Data closed loop research: in the stage of Autonomous Driving 3.0, work hard on end-to-end development to control data.
At present, autonomous driving has entered the stage 3.0. Differing from the software-driven stage 2.0 based on artificial rules, in the stage 3.0, the iteration of autonomous driving functions is driven by big data and foundation models; the perception mode is that multimodal sensors jointly output the results, while the information fusion mode evolves from post-fusion to in-fusion and pre-fusion.
As concerns data capability building, companies have shifted their focus to the efficiency and cost of the data closed loop, and can cope with more Corner Cases (extreme cases, e.g., traffic accidents, severe weathers or complex road conditions) on the premise of data compliance and data security, so as to expedite the development of user experience from “fatigue relief” to “scenario-based comfortable experience”. Wherein, OEMs concentrate their efforts on improving application of autonomous driving in such scenario as city areas, urban overpasses and highways.
In highway scenarios, users can securely enable autonomous driving functions. The autonomous driving system provides a guide for accurate and comfortable on-ramp and off-ramp, keeps vehicles centering in lanes, allows vehicles to come around sharp corners at high speeds, balances follow and stop on congested road sections, intelligently selects the best lane, horizontally avoids and overtakes slow vehicles in lanes, and intelligently recognizes and avoids accidents and slow vehicles. For example, Pony.ai’s NOA solution (see the figure below) makes a flexible response to highway and urban traffic scenarios, and performs well in such scenarios as automatic lane change, on/off-ramp, cruise control, lane centering, and obstacle avoidance.
In urban scenarios, city NOA functions like NIO NOP+, Huawei NCA, and Xpeng XNGP have come into service, with the improving scenario generalization capabilities for vehicle functions. For example, Huawei’s intelligent driving system ADS2.0 mounted on Avatr allows the car to successfully pass through between the two trucks on a narrow urban street (see the figure below), and rivals or even outperforms humans in making decisions.

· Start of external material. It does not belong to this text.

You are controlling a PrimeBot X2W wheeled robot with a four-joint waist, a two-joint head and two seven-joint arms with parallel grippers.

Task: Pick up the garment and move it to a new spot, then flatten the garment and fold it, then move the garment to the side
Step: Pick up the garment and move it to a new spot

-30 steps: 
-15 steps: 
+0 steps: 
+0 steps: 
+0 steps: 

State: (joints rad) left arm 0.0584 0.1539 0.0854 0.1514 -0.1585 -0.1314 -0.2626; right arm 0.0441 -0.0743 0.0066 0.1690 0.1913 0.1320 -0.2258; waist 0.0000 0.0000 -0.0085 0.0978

In short, the autonomous driving system performs ever better in automatic lane change, obstacle avoidance and other scenarios, and lets drivers take control of vehicles less frequently. Behind the vehicle intelligence competition is the efficient flow of data in the vehicle-cloud closed loop. Examples include Baidu AI Cloud’s autonomous driving data closed loop solution that provides full-cycle autonomous driving data operation services and an autonomous driving tool chain platform to solve problems in the process of data collection, processing, and use.
1. The stage of data-driven Autonomous Driving 3.0 starts, and companies double down on building or improving all the links of their data closed loop system.
The essence of the Autonomous Driving 3.0 is to be driven by data for ever higher data mining efficiency and date utilization. In this stage, the scale of vehicle test data can cover more than 100 million kilometers, which poses challenges to the collection, annotation and other links in the data closed loop. In this regard, automakers raise the efficiency of data processing by way of improving the flexible collection logic of the shadow mode and simulating zero prototypes to gear up for algorithm iteration, model training and deployment.
Let’s look at automakers’ measures to improve efficiency from the following key links of data closed loop, i.e., data collection, data annotation, and simulation test.
At present, data can be collected by road collection vehicles, production vehicles, cloud simulation, and vehicle owner contribution. Wherein, the shadow mode works relatively more efficiently when collecting dynamic/static data inside and outside the vehicle. The algorithm trigger logic set by automakers is more flexible and precise. For example, Xpeng sets more than 300 trigger signals on vehicles with the ability to collect data, and the system can judge which corner case is useful at present and then uploads it. SAIC Rising Auto sets up multiple Triggered Events in cars to collect and return multimodal data after triggering these conditions, having enabled backhaul of nearly 12 million clips of data just within three months.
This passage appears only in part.